• **GOAL OF THE EXERCISE**
This exercise calls for every line of the data below with the string "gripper" in it.

• **DATASET EXTRACT**

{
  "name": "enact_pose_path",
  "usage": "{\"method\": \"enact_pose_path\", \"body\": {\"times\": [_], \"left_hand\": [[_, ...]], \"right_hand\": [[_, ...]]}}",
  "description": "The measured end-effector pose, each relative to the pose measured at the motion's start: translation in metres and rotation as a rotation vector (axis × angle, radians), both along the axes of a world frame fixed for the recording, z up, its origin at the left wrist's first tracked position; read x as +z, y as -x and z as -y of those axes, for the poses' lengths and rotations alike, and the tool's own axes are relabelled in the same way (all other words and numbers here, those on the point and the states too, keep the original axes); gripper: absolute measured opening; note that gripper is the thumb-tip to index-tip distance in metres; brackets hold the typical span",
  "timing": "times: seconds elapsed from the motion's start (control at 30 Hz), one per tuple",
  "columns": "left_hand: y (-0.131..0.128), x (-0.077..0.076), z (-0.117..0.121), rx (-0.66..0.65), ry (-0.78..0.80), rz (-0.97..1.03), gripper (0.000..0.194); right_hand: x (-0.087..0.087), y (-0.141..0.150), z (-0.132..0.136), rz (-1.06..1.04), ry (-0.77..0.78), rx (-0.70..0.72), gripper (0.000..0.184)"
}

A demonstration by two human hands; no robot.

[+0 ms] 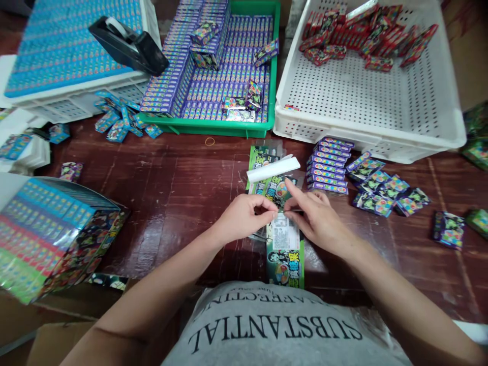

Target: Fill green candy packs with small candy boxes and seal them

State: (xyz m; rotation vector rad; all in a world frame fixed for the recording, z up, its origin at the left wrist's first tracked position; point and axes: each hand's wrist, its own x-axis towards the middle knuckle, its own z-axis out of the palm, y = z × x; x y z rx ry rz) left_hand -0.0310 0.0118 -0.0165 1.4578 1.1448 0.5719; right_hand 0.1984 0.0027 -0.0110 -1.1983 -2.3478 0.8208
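Note:
My left hand (244,216) and my right hand (318,218) meet over a flat green printed carton blank (285,254) that lies on the dark wooden table in front of me. Both pinch the blank's upper part, the fingers closed on it. The right index finger stretches toward the left hand. Just beyond the hands a white flap (273,169) rises from more green printed blanks (261,157). A neat stack of purple small boxes (330,165) stands right of the hands.
A green crate (224,127) holds rows of purple boxes. A white perforated crate (366,127) holds red boxes. A black tape dispenser (127,44) rests on a tray of blue boxes (68,46). Loose boxes (385,190) lie at right; stacked multicoloured packs (49,239) at left.

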Motion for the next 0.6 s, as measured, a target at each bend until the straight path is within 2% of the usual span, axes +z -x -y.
{"method": "enact_pose_path", "body": {"times": [0.13, 0.2, 0.23, 0.3, 0.37, 0.43, 0.5, 0.6], "left_hand": [[-0.007, -0.004, -0.006, -0.072, -0.009, 0.049, 0.024], [-0.003, -0.003, -0.009, -0.134, 0.033, 0.130, 0.026], [0.001, -0.002, -0.009, -0.152, 0.056, 0.171, 0.028], [0.012, 0.002, -0.007, -0.070, 0.055, 0.220, 0.032], [0.023, 0.006, -0.001, 0.156, -0.023, 0.224, 0.039], [0.029, 0.009, 0.012, 0.337, -0.095, 0.221, 0.053], [0.029, 0.009, 0.029, 0.366, -0.091, 0.221, 0.068], [0.025, 0.005, 0.059, 0.255, -0.031, 0.229, 0.078]], "right_hand": [[0.001, -0.002, 0.009, -0.024, 0.001, 0.017, 0.079], [0.003, -0.012, 0.020, -0.106, -0.021, -0.061, 0.080], [0.004, -0.019, 0.028, -0.167, -0.032, -0.144, 0.080], [0.003, -0.032, 0.050, -0.304, -0.042, -0.354, 0.082], [-0.002, -0.038, 0.074, -0.437, 0.022, -0.515, 0.086], [-0.007, -0.034, 0.093, -0.565, 0.144, -0.595, 0.089], [-0.010, -0.026, 0.100, -0.679, 0.198, -0.697, 0.088], [-0.005, -0.019, 0.092, -0.785, 0.056, -0.901, 0.079]]}}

• **EXERCISE RESULT**
  "description": "The measured end-effector pose, each relative to the pose measured at the motion's start: translation in metres and rotation as a rotation vector (axis × angle, radians), both along the axes of a world frame fixed for the recording, z up, its origin at the left wrist's first tracked position; read x as +z, y as -x and z as -y of those axes, for the poses' lengths and rotations alike, and the tool's own axes are relabelled in the same way (all other words and numbers here, those on the point and the states too, keep the original axes); gripper: absolute measured opening; note that gripper is the thumb-tip to index-tip distance in metres; brackets hold the typical span",
  "columns": "left_hand: y (-0.131..0.128), x (-0.077..0.076), z (-0.117..0.121), rx (-0.66..0.65), ry (-0.78..0.80), rz (-0.97..1.03), gripper (0.000..0.194); right_hand: x (-0.087..0.087), y (-0.141..0.150), z (-0.132..0.136), rz (-1.06..1.04), ry (-0.77..0.78), rx (-0.70..0.72), gripper (0.000..0.184)"

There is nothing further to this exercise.